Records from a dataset

• • • •

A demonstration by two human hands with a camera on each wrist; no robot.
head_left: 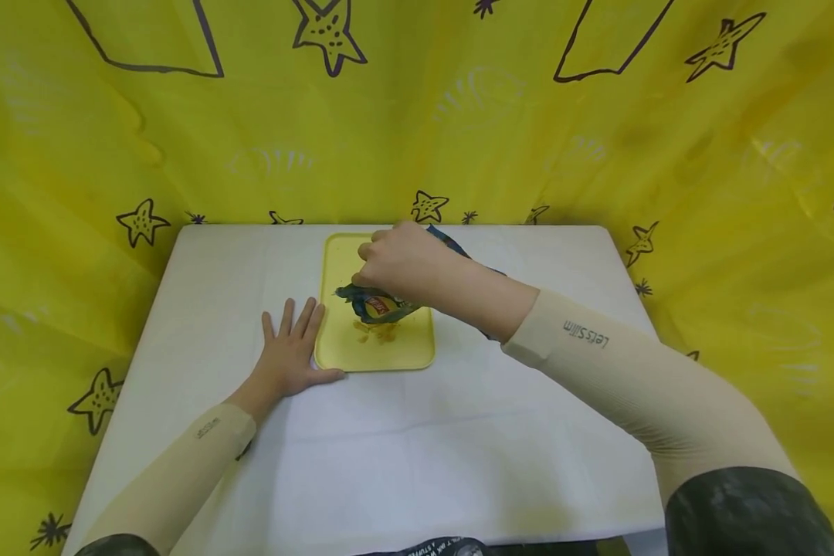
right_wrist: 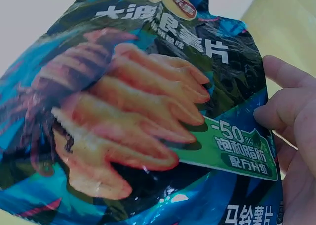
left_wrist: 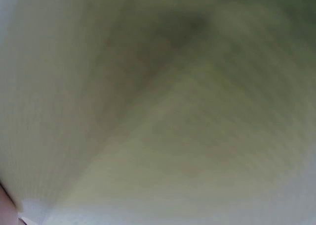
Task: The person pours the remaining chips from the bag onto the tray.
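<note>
My right hand (head_left: 406,262) grips a dark blue bag of potato chips (right_wrist: 133,116) by its edge, thumb and fingers pinching the foil in the right wrist view. The bag hangs tilted over a yellow tray (head_left: 333,340), with its mouth low and toward me. Beneath that mouth a small heap of chip pieces (head_left: 378,332) lies on the tray. My left hand (head_left: 288,359) rests flat at the tray's left edge, fingers spread and thumb along the near left corner. Sleeve fabric fills the left wrist view, so the hand's work is hidden there.
The tray lies on a white-covered table (head_left: 417,463), near its far edge. A yellow curtain (head_left: 389,116) with drawn stars hangs behind the table and on both sides.
</note>
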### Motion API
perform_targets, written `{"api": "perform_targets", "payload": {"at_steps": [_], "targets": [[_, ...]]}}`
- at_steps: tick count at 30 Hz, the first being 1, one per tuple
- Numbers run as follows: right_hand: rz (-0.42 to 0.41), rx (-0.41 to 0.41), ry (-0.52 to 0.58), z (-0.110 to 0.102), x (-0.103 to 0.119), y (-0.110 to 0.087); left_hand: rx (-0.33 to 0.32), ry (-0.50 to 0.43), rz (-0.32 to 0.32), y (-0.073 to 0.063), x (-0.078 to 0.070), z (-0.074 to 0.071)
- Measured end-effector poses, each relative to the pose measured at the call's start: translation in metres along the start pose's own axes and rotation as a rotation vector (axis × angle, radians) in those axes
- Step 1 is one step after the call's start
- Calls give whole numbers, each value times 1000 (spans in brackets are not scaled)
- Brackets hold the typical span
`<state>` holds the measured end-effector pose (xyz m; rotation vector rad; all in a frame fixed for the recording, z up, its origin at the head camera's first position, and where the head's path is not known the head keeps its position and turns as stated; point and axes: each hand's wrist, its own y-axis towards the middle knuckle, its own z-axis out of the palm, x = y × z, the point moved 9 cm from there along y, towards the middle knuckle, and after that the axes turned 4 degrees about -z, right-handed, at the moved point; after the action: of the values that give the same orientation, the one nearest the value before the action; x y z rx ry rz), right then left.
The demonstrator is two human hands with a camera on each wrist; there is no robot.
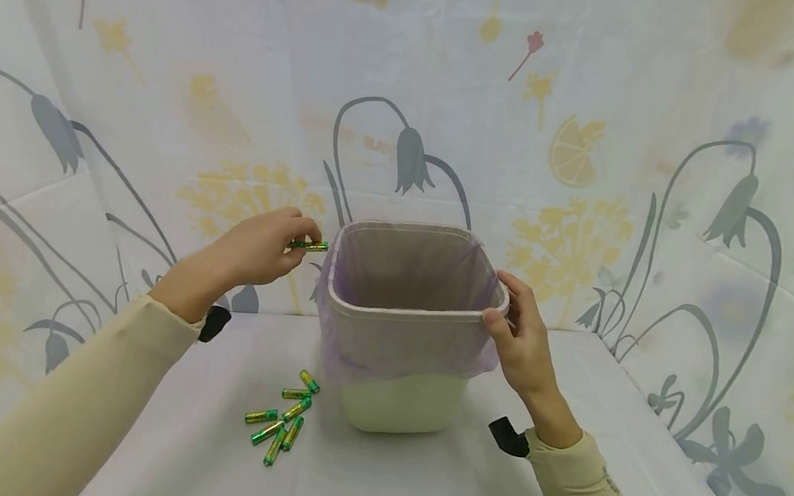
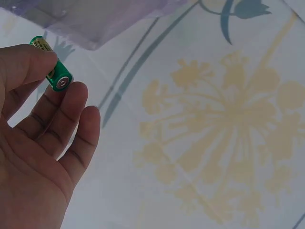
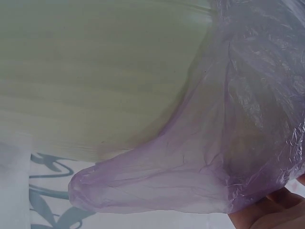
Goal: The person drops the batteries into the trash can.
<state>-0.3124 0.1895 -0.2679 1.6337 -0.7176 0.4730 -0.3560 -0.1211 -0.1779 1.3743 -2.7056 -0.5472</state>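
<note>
My left hand pinches a green and gold battery between thumb and fingers, just left of the bin's rim. In the left wrist view the same battery shows its flat end, and the other fingers are loosely bent below it. A pale trash bin stands upright, lined with a thin purple bag folded over its rim. At the bin's right front corner my right hand grips the rim through the bag. The right wrist view shows the hanging bag edge, with the fingers partly hidden behind it.
Several loose batteries lie on the white table, left of the bin's base. Behind the bin hangs a flower-printed cloth, which also rises along both sides. The bin's inner floor is hidden by its front wall.
</note>
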Motion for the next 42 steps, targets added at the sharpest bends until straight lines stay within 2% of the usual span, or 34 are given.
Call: {"api": "perform_targets", "payload": {"at_steps": [4, 8, 16, 24, 32, 39, 42], "targets": [[3, -3, -4, 0, 0, 0, -1, -35, 35, 16, -19, -8], [8, -7, -9, 0, 0, 0, 4, -66, 66, 31, -37, -8], [22, -8, -15, -1, 0, -1, 39, -120, 105, 56, -64, 17], [12, -1, -17, 0, 0, 0, 56, -162, 153, 61, -73, 35], [7, -8, -14, -1, 1, 0, 47, -153, 177, 66, -82, 39], [0, -12, -13, -1, 2, 1, 91, -192, 187, 69, -91, 47], [-1, -14, -10, -1, 2, 1, 103, -170, 176, 68, -91, 50]]}}
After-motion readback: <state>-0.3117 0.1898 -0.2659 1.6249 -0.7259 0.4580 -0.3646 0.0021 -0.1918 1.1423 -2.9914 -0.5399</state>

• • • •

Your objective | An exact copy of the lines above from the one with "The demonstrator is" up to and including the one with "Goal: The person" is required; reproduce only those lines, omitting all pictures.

Finished task |
The demonstrator is two human hands with a camera on each wrist; there is no robot.
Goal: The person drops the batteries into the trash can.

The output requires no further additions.